Analyze Queue Latencies

Use the analyze_mtx_debug_log.py script to analyze the queue statistics in the mtx_debug.log file and aid in troubleshooting issues with transaction performance. Queue statistics are collected for Diameter Gateway, MDC Gateway, Charging Server, and Transaction Server.

About this task

Queue statistics are collected for shared memory, local memory, and database memory queues. A time stamp is recorded in an incoming message as it enters each MATRIXX process queue, so as the message flows through the server, latencies can be tracked and issues more identifiable. For messages that time out during processing, the time stamps are written to the system log when the server is shut down, and the time it took each server to process the message. You can analyze all queues, only the queues that have experienced timeouts, or only those that have errors written to a specified log file. You can also run the analyze_mtx_debug_log.py script in debug mode to return more details about the queue statistics.
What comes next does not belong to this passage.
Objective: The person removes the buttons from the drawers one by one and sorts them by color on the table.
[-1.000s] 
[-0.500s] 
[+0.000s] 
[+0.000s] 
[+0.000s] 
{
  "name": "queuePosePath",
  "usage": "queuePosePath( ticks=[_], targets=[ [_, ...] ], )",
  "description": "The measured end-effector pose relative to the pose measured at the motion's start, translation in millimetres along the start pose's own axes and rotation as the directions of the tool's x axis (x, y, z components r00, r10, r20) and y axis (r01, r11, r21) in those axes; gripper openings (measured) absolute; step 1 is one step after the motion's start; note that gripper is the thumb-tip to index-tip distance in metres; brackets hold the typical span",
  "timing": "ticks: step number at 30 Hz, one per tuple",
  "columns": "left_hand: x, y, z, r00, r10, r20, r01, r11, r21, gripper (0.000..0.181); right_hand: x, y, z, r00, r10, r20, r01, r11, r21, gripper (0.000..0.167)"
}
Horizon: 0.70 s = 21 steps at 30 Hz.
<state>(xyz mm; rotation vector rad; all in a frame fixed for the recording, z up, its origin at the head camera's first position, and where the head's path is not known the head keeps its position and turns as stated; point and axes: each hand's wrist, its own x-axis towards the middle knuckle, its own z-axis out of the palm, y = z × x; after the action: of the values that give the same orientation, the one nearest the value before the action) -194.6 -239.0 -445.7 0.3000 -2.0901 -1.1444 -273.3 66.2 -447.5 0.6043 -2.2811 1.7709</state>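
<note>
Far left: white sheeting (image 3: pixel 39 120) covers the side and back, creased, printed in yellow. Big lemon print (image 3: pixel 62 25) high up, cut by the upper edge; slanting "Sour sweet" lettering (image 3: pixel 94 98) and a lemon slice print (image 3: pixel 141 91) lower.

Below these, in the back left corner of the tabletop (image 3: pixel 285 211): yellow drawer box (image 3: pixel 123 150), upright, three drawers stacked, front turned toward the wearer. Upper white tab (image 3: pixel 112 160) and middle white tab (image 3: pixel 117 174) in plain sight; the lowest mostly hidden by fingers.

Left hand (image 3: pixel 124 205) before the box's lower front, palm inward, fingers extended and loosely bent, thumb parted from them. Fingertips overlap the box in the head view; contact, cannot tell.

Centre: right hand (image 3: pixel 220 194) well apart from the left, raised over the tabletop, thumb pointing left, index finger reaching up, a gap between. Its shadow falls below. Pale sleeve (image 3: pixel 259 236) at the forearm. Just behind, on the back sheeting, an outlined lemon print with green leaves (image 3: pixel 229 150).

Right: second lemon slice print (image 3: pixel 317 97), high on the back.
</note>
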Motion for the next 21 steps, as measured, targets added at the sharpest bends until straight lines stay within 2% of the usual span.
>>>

For more information about the MATRIXX environment variables, see the discussion about container directories and environment variables in MATRIXX Installation and Upgrade.

Procedure

Type one of the following commands to run the analyze_mtx_debug_log.py script. You can run each command with the -d option to return more details about the queues analyzed. In this case, append the line with -d 1.
  • To analyze all queues for all MATRIXX processes on a server: kubectl exec -it engine_pod_name -n matrixx -- bash --login -c"run_cmd_on_blade.py -b serverId "analyze_mtx_debug_log.py -a""
  • To analyze all queues for all MATRIXX servers in a cluster: kubectl exec -it engine_pod_name -n matrixx -- bash --login -c "run_cmd_on_blade.py -c clusterid "analyze_mtx_debug_log.py -a""
  • To analyze all queues in a specified log file: kubectl exec -it engine_pod_name -n matrixx -- bash --login -c "analyze_mtx_debug_log.py -f ${MTX_LOG_DIR}/log_filename"
  • To analyze all queues on a server that have experienced a timeout equal to or less than the specified number of seconds: kubectl exec -it engine_pod_name -n matrixx -- bash --login -c "run_cmd_on_blade.py -b serverId "analyze_mtx_debug_log.py -t number_of_seconds""
  • To analyze all queues in a cluster that have experienced a timeout equal to or less than the specified number of seconds: kubectl exec -it engine_pod_name -n matrixx -- bash --login -c "run_cmd_on_blade.py -c clusterId "analyze_mtx_debug_log.py -t number_of_seconds""

Results

Depending on the queue status, suggestions might be provided as possible solutions to any issues discovered. For example, if messages are timing out in a Diameter Gateway queue, the script suggests you check the Diameter client's configuration, socket configuration, or incoming message rate. The message rate might need throttling so Diameter Gateway can handle the load.